Getting started with the SageMaker Data Agent for Query Editor - Amazon SageMaker Unified Studio

Getting started with the SageMaker Data Agent for Query Editor

The SageMaker Data Agent in Query Editor provides a conversational SQL development experience. Unlike single-turn SQL generation, the agent supports multi-turn conversations where you can ask follow-up questions, request modifications to generated queries, and receive contextual guidance on query optimization.

The agent is accessible directly within the Query Editor interface through the agent panel.

The SageMaker Data Agent welcome screen in Query Editor, showing sample prompts and the chat interface.
Step-by-step planner

When you describe a complex analytical task, the agent proposes a step-by-step plan to guide your workflow. You can review and approve the plan before the agent generates SQL for each step.

The SageMaker Data Agent proposing a multi-step analysis plan in Query Editor, with options to cancel or run step-by-step.
Auto-injection of generated SQL

The agent automatically creates cells with generated SQL directly in your querybook, matching the notebook experience. You can review and run the generated SQL in place.
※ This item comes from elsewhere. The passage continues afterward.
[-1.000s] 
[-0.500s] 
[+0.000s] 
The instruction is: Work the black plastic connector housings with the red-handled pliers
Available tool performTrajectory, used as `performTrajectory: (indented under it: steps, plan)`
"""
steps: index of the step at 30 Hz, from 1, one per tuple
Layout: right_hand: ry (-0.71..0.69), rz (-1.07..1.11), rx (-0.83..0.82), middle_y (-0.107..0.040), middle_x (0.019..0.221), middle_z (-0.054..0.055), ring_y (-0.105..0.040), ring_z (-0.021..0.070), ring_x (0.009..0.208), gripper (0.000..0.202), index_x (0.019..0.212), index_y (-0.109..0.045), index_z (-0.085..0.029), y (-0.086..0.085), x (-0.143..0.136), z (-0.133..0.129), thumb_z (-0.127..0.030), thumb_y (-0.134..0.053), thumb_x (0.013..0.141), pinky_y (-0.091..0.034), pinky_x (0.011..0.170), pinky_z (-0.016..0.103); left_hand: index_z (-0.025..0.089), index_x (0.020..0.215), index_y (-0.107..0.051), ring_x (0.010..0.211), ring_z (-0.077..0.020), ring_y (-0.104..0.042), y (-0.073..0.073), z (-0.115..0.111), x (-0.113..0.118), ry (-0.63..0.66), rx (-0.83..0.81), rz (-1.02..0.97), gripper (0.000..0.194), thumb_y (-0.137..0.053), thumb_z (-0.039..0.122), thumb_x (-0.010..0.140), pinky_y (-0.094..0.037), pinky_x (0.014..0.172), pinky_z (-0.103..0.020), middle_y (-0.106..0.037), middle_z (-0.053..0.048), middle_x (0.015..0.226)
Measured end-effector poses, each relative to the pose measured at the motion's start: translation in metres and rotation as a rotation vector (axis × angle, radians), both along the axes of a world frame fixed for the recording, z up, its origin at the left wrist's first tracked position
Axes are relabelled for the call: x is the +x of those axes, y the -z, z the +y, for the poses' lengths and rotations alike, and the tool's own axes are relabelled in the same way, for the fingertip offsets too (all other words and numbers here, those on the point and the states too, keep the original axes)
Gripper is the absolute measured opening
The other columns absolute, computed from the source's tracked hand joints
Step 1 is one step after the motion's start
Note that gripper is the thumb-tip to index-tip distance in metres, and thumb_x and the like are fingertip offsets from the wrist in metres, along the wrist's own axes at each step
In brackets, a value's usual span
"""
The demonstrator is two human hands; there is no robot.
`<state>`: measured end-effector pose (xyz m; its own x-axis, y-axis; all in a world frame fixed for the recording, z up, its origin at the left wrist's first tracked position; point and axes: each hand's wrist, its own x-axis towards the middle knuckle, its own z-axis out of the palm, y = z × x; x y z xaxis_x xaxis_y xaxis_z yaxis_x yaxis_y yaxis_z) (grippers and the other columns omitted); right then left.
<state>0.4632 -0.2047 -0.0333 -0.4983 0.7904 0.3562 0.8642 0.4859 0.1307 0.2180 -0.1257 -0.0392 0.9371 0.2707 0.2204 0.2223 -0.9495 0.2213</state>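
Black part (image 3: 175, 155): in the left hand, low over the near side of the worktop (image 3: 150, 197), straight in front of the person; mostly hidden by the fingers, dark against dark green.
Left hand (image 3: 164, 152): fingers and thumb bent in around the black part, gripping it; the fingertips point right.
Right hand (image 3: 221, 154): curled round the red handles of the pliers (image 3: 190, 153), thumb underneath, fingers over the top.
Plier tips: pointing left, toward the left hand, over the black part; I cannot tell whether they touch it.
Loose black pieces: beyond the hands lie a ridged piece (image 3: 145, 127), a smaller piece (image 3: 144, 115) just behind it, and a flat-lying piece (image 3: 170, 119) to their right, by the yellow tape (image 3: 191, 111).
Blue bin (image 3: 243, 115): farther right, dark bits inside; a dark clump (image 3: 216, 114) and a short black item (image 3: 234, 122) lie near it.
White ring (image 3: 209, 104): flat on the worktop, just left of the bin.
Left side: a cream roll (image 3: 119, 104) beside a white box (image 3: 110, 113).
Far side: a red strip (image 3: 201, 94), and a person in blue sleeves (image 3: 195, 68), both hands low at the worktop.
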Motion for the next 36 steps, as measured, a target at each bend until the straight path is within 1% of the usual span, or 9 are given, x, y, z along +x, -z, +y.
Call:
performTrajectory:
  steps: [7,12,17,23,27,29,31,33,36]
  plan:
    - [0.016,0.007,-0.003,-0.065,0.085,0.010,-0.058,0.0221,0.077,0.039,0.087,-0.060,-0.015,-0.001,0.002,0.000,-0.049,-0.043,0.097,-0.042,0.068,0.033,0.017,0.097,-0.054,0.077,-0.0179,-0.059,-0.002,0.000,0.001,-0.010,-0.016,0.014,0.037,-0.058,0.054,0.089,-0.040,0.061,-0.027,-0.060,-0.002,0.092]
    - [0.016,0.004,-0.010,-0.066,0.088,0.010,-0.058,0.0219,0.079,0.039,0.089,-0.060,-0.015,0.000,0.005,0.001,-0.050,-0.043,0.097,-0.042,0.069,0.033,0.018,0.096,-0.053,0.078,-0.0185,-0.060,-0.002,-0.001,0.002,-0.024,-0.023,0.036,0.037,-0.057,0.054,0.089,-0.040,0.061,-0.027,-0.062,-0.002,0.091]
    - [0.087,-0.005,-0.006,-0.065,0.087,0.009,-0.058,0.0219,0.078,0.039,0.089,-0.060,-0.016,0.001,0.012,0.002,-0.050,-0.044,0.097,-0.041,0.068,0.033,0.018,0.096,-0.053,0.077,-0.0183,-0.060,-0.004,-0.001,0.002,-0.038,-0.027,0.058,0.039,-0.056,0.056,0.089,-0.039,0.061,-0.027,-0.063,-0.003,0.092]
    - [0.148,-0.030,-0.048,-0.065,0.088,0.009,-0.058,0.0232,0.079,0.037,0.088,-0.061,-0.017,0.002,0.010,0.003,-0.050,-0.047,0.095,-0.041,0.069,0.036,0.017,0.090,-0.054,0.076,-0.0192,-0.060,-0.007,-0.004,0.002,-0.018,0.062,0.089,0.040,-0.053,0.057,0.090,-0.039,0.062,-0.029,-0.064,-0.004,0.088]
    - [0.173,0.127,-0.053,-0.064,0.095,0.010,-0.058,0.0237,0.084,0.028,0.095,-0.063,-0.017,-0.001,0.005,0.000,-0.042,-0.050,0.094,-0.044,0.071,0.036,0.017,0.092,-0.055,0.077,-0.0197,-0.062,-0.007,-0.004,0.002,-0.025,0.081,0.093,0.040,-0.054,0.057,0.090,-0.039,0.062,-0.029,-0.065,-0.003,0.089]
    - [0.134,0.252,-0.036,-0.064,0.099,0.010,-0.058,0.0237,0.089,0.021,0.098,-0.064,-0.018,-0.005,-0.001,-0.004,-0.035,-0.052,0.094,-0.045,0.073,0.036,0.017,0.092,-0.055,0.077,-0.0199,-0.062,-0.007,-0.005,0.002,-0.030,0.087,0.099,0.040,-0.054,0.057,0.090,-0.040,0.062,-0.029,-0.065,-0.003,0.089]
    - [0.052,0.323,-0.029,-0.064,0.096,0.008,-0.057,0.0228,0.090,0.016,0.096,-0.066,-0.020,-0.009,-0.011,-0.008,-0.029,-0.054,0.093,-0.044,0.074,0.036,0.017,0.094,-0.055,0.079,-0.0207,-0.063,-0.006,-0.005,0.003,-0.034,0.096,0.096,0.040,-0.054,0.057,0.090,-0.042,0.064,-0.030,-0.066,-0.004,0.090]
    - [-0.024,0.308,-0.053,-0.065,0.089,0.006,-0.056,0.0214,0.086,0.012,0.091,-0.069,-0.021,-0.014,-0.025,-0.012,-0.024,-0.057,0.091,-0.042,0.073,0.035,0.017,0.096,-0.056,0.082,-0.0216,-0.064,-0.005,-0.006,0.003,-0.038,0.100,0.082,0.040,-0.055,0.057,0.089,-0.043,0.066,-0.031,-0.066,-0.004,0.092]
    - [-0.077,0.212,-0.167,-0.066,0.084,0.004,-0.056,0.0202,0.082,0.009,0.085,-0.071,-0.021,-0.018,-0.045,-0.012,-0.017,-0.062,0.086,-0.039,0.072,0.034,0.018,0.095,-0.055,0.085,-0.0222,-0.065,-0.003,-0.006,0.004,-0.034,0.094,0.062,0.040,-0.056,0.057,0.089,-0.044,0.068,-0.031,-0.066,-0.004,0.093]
The SageMaker Data Agent auto-injecting SQL cells into a querybook, with options to accept, reject, or accept and run the generated code.
Fix with AI

When a query fails, the agent can analyze the error and suggest corrections. Use the Fix with AI capability to get agent-generated fixes for failed queries.

The SageMaker Data Agent diagnosing a query error and suggesting a corrected SQL query in the Query Editor.
To use the SageMaker Data Agent in Query Editor
  1. Navigate to a project and open the Query Editor from the Build menu.

  2. Open the agent panel from the Query Editor interface.

  3. Enter a natural language prompt describing your SQL task. For example: "Write a query that calculates monthly recurring revenue by customer segment for Q4 2025, using the billing.invoices and customer.segments tables."

  4. Review the agent's proposed plan and choose to accept or modify it.

  5. The agent generates SQL and injects it into your querybook cells.

  6. Review and run the generated SQL. If a query fails, use Fix with AI to get suggested corrections.

Example: Multi-turn SQL development

Initial prompt: "Which Redshift tables in the analytics schema have columns related to customer churn? Show me their schemas."

The agent queries your data catalog and returns schema information. You can then follow up:

Follow-up prompt: "Help me find all customers who downgraded their subscription in the last 90 days and calculate the revenue impact by region."

The agent builds on the previous context to generate a multi-step query plan.